Up until now, their efforts were mostly focused on unsafe sleeping conditions, including a provocative safe sleep ad campaign a few years ago garnered national attention. While co-sleeping is still a concern, officials say babies being born too soon and too small is the biggest reason infants die in Milwaukee.

"We for a number of years had a narrative that was really focused on unsafe sleep conditions," said Nicole Angresano with the United Way of Greater Milwaukee & Waukesha County. "That’s an issue. And we want to honor and talk about that within our work. Certainly there are different perspectives both culturally and medically around co-sleeping. But that is not even near as significant a driver as prematurity."

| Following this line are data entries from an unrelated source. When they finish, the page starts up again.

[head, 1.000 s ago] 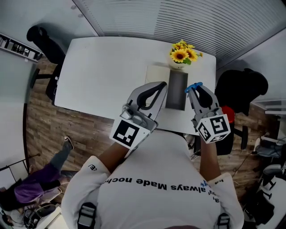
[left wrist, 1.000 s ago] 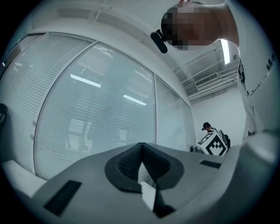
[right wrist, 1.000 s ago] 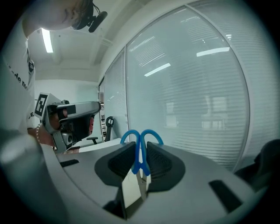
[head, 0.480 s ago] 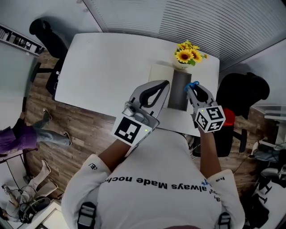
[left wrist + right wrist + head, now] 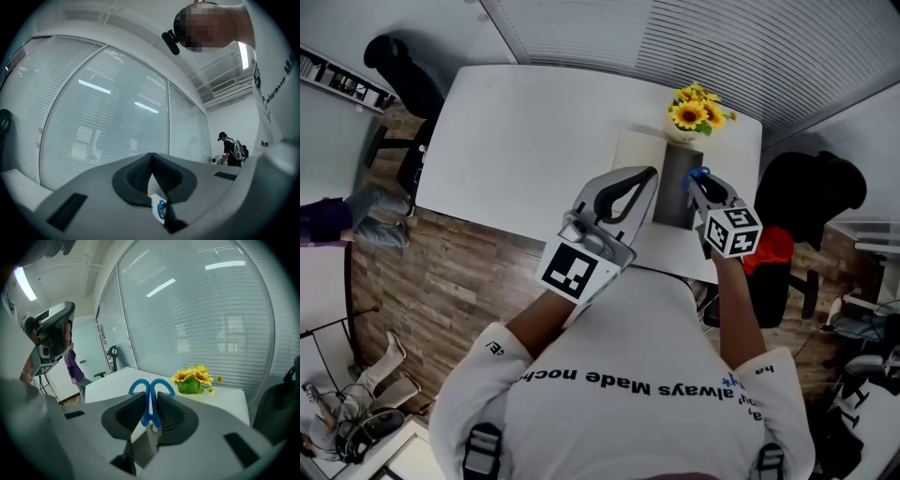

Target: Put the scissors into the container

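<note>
Blue-handled scissors [image 5: 150, 389] stand in my right gripper [image 5: 150, 404], handles up and blades pointing down; the jaws are shut on them. In the head view that gripper [image 5: 693, 177] hovers at the top right corner of the tall dark grey container [image 5: 674, 199], with the scissors' blue handles [image 5: 699, 174] showing at its tip. The container stands on a pale mat [image 5: 632, 154] on the white table [image 5: 525, 131]. My left gripper [image 5: 648, 174] hangs just left of the container, shut and empty. In the left gripper view, its pads [image 5: 140, 172] meet.
A pot of sunflowers [image 5: 695, 111] sits right behind the container. Black chairs stand at the table's right end [image 5: 811, 192] and far left corner [image 5: 397, 79]. The table's near edge runs just under both grippers. A person's legs [image 5: 337, 220] show on the floor at left.
My right gripper has carried the scissors a little left and forward, onto the container's top corner. The left gripper has barely moved. The person on the floor walked off to the left.
</note>
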A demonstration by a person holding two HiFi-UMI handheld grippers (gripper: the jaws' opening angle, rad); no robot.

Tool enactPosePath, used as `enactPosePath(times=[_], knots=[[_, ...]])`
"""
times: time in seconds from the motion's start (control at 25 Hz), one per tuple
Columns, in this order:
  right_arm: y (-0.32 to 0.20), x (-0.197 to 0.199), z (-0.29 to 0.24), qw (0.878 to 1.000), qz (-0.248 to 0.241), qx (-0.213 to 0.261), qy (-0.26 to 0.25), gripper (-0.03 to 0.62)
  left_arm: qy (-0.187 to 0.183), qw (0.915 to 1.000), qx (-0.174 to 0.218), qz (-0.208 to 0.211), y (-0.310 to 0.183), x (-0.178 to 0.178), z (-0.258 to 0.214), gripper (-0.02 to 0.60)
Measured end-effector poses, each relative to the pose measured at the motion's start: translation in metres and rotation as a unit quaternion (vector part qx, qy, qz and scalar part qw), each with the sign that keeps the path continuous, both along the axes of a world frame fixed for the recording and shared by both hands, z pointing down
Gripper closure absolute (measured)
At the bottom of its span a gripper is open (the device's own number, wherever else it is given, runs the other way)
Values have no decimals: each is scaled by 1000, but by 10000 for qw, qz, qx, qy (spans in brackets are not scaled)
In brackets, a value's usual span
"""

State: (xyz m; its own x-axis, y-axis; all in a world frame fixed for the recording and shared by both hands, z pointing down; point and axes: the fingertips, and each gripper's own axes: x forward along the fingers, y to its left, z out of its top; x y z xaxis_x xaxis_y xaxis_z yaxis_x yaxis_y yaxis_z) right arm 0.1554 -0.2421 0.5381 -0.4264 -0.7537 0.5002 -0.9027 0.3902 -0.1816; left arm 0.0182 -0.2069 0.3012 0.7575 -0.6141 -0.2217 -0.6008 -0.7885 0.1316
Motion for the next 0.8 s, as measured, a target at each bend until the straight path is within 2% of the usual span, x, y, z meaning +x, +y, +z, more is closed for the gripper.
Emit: enactPosePath(times=[0.8], knots=[[-19,-1,65,9962,245,-832,-110,503,51,9999,-88,82,9,1,3,563]])
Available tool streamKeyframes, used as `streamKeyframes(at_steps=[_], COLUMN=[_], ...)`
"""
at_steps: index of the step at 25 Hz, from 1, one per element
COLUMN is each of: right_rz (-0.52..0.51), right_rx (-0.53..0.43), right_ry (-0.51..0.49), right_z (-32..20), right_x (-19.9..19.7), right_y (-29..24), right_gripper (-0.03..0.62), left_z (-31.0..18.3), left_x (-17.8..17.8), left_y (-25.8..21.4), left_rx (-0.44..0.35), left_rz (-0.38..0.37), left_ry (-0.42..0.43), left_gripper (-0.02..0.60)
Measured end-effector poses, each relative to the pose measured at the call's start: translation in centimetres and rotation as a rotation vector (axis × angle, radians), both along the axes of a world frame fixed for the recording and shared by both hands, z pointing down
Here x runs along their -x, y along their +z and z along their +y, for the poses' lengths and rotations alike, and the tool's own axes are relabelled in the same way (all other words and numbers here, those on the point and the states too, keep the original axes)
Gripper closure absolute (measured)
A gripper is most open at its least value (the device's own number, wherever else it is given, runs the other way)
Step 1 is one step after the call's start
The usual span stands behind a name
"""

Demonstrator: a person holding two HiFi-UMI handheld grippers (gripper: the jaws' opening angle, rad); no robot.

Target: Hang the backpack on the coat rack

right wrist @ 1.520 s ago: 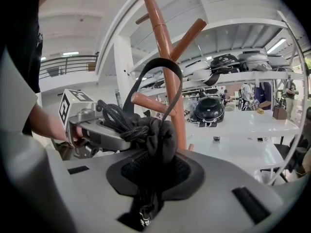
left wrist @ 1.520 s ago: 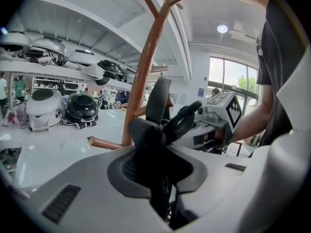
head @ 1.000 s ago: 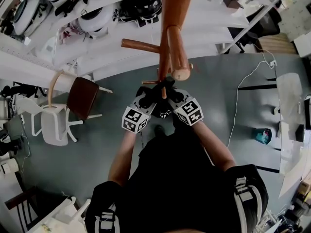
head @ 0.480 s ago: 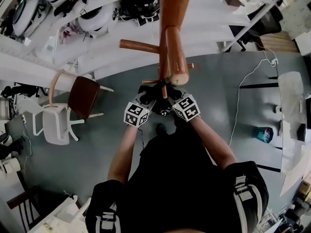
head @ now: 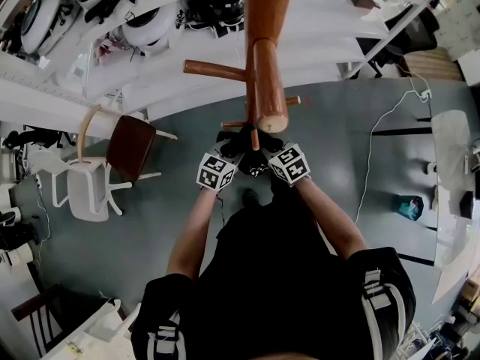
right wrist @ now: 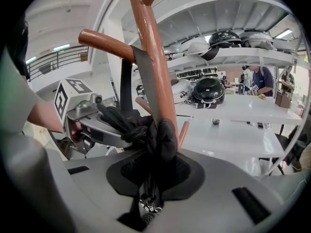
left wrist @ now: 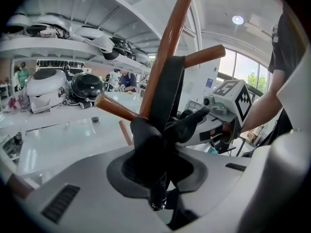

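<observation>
- Backpack (left wrist: pixel 146 140) gripped at its bunched black top, fabric clamped between the jaws of the left gripper (left wrist: pixel 155 171); same bundle pinched tight in the right gripper (right wrist: pixel 153 176), just beside the left one.
- Strap (left wrist: pixel 165 91) rising straight up from both grippers; seemingly seated in the crook of a peg (right wrist: pixel 104 42) on the wooden coat rack (right wrist: pixel 155 81).
- Step in hand, by judgement: settling the weight onto that peg.
- Next: ease down until the strap bears the load; part both jaws together; draw back clear of the lower peg (left wrist: pixel 116 108) just ahead.
</observation>
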State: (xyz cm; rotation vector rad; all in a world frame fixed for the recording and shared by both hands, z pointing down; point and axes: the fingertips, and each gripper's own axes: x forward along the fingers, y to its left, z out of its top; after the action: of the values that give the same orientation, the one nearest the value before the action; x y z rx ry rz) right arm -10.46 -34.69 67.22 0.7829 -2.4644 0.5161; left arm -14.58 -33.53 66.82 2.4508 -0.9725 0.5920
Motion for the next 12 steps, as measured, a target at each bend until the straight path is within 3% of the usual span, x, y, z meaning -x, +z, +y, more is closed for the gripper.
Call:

Angresano said prematurity causes 3 out of 5 infant deaths in Milwaukee. To help prevents that, a coalition of government and nonprofit health groups known as the Milwaukee Lifecourse Initiative announced plans this week to prioritize education for parents about the importance of reducing stress, being as healthy as possible before getting pregnant and spacing pregnancies.

The most recent data from the City of Milwaukee Health Department shows 95 babies died before their first birthday in 2015. The three-year rolling average for infant mortality rates was 9.9 deaths per 1,000 births. The statewide rate was much lower, 5.7 per 1,000 in 2015.

The Lifecourse Initiative is led by United Way. Its a community-wide effort to reduce racial disparities in birth outcomes. It is funded through the University of Wisconsin School of Public Medicine and Public Health from the Wisconsin Partnership Program.